Infine la ragazza pensò alla Sua fragranza, quella che un giorno ella stessa avrebbe voluto creare, e non potè fare a meno di scoppiare in un pianto disperato che sconvolse persino i predatori i quali, d’istinto, allentarono le funi con cui l’avevano legata al bordo dell’imbarcazione. Fu solo un attimo: con le ultime forze che le rimanevano fece un balzo all’indietro e si tuffò nelle scure e profonde acque del mare…
Si svegliò così, pensando che la sua fine fosse ormai vicina. Capì allora che non poteva più rimandare: fece subito mandare a chiamare i maestri creatori di fragranze e iniziò con loro a progettare il profumo che l’avrebbe resa immortale, almeno nella memoria delle future generazioni. Volle per prima cosa tornare nei suoi giardini, accompagnata dai profumieri, ai quali decise di raccontare il sogno mentre passeggiavano per i viali pervasi dall’aroma impossibilmente sontuoso delle gardenie e da quello delicato ma penetrante delle rose selvatiche. Essi si guardarono istintivamente tra loro prima di rassicurare la ragazza che le sue visioni notturne nulla avevano a che vedere con la realtà, che nulla del genere sarebbe mai accaduto. Ebbero un brivido, perché sapevano che lontano dalla loro terra incontaminata, dal loro amato Impero in cui regnava giustizia e armonia, l’umanità stava diventando sempre più avida. Rassicurando la figlia dell’Imperatore avevano in qualche modo confortato anche sé stessi, e proseguirono il cammino nella calda luce del tramonto estivo.
Allo stridìo dei freni, si unì un coro di carrozzerie in collisione ed il tragico assolo di un clacson.
Schegge di vetro piovvero ovunque, scintillando rubizze sotto lo sguardo terrorizzato di un semaforo rosso.
Poi seguì il buio.
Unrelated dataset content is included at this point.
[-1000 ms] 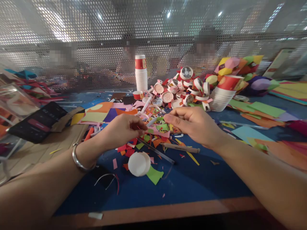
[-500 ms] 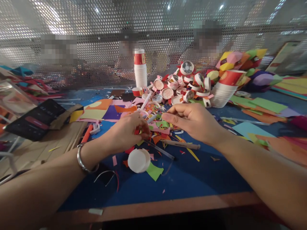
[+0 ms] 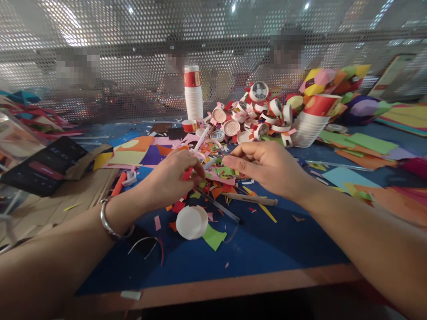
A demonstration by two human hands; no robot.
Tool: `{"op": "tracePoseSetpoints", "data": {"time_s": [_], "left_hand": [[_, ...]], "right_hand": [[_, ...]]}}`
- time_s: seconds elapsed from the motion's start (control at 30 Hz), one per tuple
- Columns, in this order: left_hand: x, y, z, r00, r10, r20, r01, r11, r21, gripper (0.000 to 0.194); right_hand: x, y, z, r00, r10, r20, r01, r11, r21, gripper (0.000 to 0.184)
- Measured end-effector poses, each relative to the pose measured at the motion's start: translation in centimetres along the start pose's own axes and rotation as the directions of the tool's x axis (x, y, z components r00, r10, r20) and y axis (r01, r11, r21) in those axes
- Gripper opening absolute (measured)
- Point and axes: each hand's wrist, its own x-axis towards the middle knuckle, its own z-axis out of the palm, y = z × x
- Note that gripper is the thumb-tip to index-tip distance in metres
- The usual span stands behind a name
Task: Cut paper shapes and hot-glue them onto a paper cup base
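Over a heap of coloured paper scraps [image 3: 230, 180], my left hand [image 3: 173, 175] is held palm down, its fingers curled and drawn together. Whatever lies between those fingertips is hidden. Opposite it, my right hand [image 3: 263, 166] pinches with thumb and forefinger; a thin greyish edge shows at the fingertips, too small to name. A gap separates the two hands. Below the left hand are overlapping white paper discs [image 3: 190, 222] and a green paper piece [image 3: 214, 237]. A clear, thin stick [image 3: 222, 210] slants beneath the left fingers, and a wooden-looking pen [image 3: 250, 198] lies between the hands.
Paper cups [image 3: 193, 104] stand stacked at the back, with another tilted cup stack [image 3: 308, 126] on the right. Cut cup bases [image 3: 231, 128] are piled between them. A dark phone-like device [image 3: 43, 164] leans at left beside cardboard [image 3: 63, 213]. Perforated metal panel [image 3: 133, 89] runs behind.
The view has shifted slightly, moving most things a little left and up. My left hand has moved slightly left. A thin greyish edge now shows at my right fingertips.
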Motion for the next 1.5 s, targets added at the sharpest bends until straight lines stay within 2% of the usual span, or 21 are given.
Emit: {"op": "tracePoseSetpoints", "data": {"time_s": [0.07, 0.13, 0.23, 0.3, 0.53, 0.73, 0.83, 1.0, 1.13, 1.3, 1.43, 1.5], "left_hand": [[0.1, -0.1, -0.1, 0.996, -0.082, -0.027, 0.080, 0.995, -0.064, 0.008], [0.1, -0.2, -0.1, 0.989, -0.148, -0.016, 0.141, 0.965, -0.220, 0.006], [0.2, -0.4, 0.1, 0.982, -0.190, 0.013, 0.176, 0.878, -0.444, 0.006], [0.3, -0.4, 0.2, 0.974, -0.228, 0.016, 0.203, 0.829, -0.521, 0.008], [0.2, -0.3, 0.5, 0.961, -0.278, 0.011, 0.224, 0.749, -0.623, 0.014], [0.0, 0.4, 1.1, 0.966, -0.260, -0.002, 0.188, 0.705, -0.684, 0.020], [0.0, 1.2, 1.3, 0.966, -0.259, -0.002, 0.174, 0.654, -0.736, 0.018], [-0.2, 1.6, 1.5, 0.948, -0.317, 0.033, 0.218, 0.568, -0.794, 0.023], [-0.2, 1.1, 1.4, 0.948, -0.315, 0.038, 0.236, 0.621, -0.747, 0.017], [0.0, 0.2, 1.2, 0.971, -0.230, -0.066, 0.130, 0.738, -0.662, 0.014], [-0.1, 0.2, 1.2, 0.988, -0.142, -0.067, 0.084, 0.838, -0.540, 0.019], [-0.2, 0.4, 1.3, 0.994, -0.099, -0.046, 0.064, 0.869, -0.491, 0.015]], "right_hand": [[0.0, 0.0, 0.0, 1.000, 0.000, -0.001, 0.000, 1.000, -0.005, 0.047], [0.0, -0.1, -0.1, 1.000, 0.002, -0.005, -0.002, 1.000, -0.020, 0.047], [0.0, -0.2, -0.1, 1.000, 0.000, -0.005, 0.000, 1.000, -0.025, 0.048], [0.0, -0.2, -0.1, 1.000, -0.004, -0.003, 0.004, 1.000, -0.017, 0.048], [0.2, 0.3, 0.2, 0.999, 0.010, 0.052, -0.009, 1.000, -0.021, 0.047], [0.3, 0.7, 1.0, 0.986, 0.029, 0.164, -0.045, 0.995, 0.091, 0.040], [0.4, 0.8, 1.3, 0.981, 0.041, 0.191, -0.063, 0.992, 0.108, 0.037], [0.5, 0.8, 1.4, 0.972, 0.089, 0.216, -0.118, 0.985, 0.126, 0.030], [0.4, 0.6, 1.2, 0.966, 0.128, 0.223, -0.161, 0.977, 0.138, 0.025], [0.4, 0.6, 1.0, 0.972, 0.119, 0.203, -0.140, 0.986, 0.093, 0.020], [0.4, 0.5, 1.0, 0.971, 0.123, 0.206, -0.145, 0.985, 0.097, 0.018], [0.4, 0.4, 1.1, 0.970, 0.126, 0.210, -0.150, 0.983, 0.105, 0.018]]}}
La totale assenza di luce e di suoni. Una notte senza contorni né forma.
Un sonno vischioso afferrò Agata per le caviglie e per i polsi.
Rimase immobile in quel letto d’ospedale per un lasso di tempo molle e muto, in continua espansione.
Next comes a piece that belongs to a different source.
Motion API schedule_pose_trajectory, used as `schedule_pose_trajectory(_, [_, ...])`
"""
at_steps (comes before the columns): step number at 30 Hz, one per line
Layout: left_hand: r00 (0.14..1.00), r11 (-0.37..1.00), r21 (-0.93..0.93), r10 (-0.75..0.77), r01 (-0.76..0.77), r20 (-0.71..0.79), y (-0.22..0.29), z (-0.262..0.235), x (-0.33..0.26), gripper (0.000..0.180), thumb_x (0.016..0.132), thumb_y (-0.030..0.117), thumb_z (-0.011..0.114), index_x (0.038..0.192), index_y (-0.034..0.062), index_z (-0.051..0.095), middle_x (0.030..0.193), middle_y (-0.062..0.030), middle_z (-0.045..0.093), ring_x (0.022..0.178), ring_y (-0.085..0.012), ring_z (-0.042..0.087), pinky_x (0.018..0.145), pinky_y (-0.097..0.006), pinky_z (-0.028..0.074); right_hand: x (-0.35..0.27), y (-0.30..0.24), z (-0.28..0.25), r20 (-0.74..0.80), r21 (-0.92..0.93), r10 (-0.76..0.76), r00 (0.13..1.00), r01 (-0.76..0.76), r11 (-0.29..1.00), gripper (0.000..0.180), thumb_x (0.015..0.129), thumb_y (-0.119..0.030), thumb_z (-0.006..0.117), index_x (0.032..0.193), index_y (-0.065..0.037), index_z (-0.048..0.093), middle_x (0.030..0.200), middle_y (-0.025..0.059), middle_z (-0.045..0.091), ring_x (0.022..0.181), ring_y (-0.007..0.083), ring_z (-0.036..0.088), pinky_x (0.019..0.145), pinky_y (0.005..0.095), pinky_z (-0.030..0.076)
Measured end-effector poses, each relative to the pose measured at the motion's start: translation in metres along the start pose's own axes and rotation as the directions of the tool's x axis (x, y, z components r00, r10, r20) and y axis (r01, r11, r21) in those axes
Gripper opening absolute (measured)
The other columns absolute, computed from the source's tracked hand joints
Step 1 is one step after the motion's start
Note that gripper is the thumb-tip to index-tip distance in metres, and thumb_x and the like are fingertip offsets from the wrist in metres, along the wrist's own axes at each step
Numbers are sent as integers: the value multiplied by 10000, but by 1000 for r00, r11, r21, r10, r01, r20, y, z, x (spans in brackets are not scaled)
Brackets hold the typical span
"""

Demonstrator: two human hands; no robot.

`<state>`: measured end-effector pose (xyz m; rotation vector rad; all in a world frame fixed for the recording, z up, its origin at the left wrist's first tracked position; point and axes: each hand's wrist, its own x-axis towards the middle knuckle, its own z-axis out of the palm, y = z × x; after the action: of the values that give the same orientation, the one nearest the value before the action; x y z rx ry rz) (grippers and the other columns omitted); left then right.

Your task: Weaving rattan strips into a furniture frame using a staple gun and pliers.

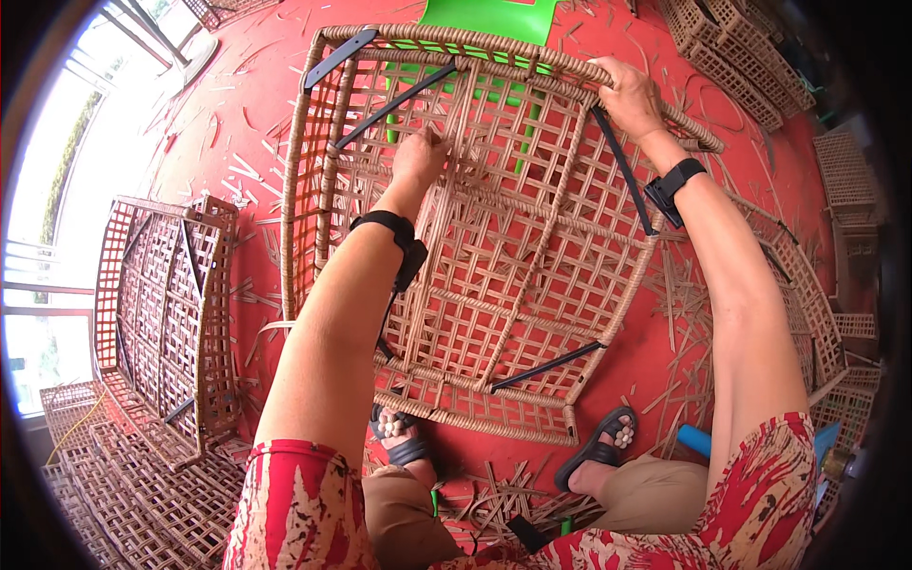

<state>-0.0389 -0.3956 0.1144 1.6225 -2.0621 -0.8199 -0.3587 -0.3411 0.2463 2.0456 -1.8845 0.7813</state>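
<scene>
- A large woven rattan frame [494, 247], open lattice with black metal bars, lies tilted on the red floor [256, 104] in front of a seated person.
- The left hand [421, 157] pinches strands in the lattice's far middle, fingers closed on the weave.
- The right hand [629, 95] grips the frame's far right rim, fingers curled around it.
- A second woven frame [166, 313] stands at left.

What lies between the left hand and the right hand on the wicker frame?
In the head view, open woven lattice of the wicker frame spans between left hand and right hand, crossed by a black metal bar.
</scene>
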Motion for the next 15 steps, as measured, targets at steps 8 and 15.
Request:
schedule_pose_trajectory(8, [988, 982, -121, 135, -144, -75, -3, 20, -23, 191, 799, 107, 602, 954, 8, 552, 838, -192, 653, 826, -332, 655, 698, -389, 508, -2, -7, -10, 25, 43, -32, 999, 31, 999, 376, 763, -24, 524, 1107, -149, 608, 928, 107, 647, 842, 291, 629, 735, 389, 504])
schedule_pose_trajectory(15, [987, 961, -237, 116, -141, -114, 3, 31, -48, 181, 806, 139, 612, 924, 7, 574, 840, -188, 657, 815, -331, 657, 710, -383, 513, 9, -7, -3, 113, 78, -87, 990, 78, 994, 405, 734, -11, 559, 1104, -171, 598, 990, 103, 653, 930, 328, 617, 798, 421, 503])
La sua vita era stata messa in pausa. Il suo corpo continuava ad esistere, senza che potesse averne coscienza.
Per tutti noi, Agata era sospesa nello spazio, in attesa di qualcosa che non aveva nome.
Stava sdraiata in quel rettangolo bianco che la faceva sembrare piccola e fragile. Le braccia pallide da sirena di cera, seguivano il corpo protetto dalle lenzuola.
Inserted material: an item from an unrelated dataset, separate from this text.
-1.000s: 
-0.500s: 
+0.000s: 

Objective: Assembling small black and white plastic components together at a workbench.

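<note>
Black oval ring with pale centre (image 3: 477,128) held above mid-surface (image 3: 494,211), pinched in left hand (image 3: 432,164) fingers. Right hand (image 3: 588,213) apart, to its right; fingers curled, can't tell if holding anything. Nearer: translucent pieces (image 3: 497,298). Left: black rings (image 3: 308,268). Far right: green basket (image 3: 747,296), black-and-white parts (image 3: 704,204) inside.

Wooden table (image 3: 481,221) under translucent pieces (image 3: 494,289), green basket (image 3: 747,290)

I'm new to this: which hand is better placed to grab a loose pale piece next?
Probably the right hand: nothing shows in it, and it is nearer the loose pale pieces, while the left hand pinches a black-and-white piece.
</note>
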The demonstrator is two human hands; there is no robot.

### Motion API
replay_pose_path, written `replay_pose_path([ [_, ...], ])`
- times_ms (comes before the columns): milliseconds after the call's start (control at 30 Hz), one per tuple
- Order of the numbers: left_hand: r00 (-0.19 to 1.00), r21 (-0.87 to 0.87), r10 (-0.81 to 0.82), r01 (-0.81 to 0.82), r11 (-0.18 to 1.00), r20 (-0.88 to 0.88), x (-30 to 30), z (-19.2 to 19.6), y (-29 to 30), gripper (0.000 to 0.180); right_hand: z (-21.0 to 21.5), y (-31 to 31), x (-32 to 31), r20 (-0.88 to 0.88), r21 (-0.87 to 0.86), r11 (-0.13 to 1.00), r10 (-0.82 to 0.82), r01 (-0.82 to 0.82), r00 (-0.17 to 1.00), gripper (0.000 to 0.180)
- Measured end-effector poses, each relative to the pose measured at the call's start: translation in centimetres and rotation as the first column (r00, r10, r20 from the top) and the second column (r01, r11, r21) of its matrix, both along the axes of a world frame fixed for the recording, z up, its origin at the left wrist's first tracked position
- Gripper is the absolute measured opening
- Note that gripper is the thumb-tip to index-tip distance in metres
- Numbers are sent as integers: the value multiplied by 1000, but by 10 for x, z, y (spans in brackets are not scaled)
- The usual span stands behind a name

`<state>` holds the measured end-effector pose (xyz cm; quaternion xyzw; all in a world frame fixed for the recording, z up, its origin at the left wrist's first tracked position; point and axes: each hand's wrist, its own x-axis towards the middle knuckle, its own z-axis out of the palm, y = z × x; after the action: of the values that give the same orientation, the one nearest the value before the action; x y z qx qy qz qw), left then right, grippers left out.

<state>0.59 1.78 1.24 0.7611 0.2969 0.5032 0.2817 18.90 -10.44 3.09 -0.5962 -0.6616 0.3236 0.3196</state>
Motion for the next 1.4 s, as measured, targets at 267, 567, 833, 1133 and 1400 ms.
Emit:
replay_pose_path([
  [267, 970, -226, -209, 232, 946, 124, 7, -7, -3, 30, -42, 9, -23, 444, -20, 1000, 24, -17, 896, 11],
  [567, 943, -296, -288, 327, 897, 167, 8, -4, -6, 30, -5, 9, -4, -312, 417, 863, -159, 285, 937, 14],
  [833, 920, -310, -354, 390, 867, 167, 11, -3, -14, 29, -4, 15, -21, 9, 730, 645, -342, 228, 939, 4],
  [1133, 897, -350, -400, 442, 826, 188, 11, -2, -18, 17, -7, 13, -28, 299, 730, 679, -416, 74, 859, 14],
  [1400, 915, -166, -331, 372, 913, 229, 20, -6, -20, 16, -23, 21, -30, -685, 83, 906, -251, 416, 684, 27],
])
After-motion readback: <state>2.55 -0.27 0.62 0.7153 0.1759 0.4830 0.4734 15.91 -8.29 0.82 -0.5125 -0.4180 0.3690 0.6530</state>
Sottili tubi di gomma avevano preso il posto della moltitudine di bracciali che era solita indossare. Dalla battigia di quella marea lattea, si affacciavano le spalle, il collo elegante ed il viso.
Una galassia di lentiggini impreziosiva il monte del naso e le colline delle guance. La fronte ampia si corrugava di rado e sotto le palpebre, gli occhi verdi di Agata, compivano rapidi movimenti quasi impercettibili.
Sebbene il suo incarnato avesse assunto una lieve ombra azzurra, i suoi capelli rossi erano quelli di sempre. Accomodati in una treccia perfetta come fiori in un vaso.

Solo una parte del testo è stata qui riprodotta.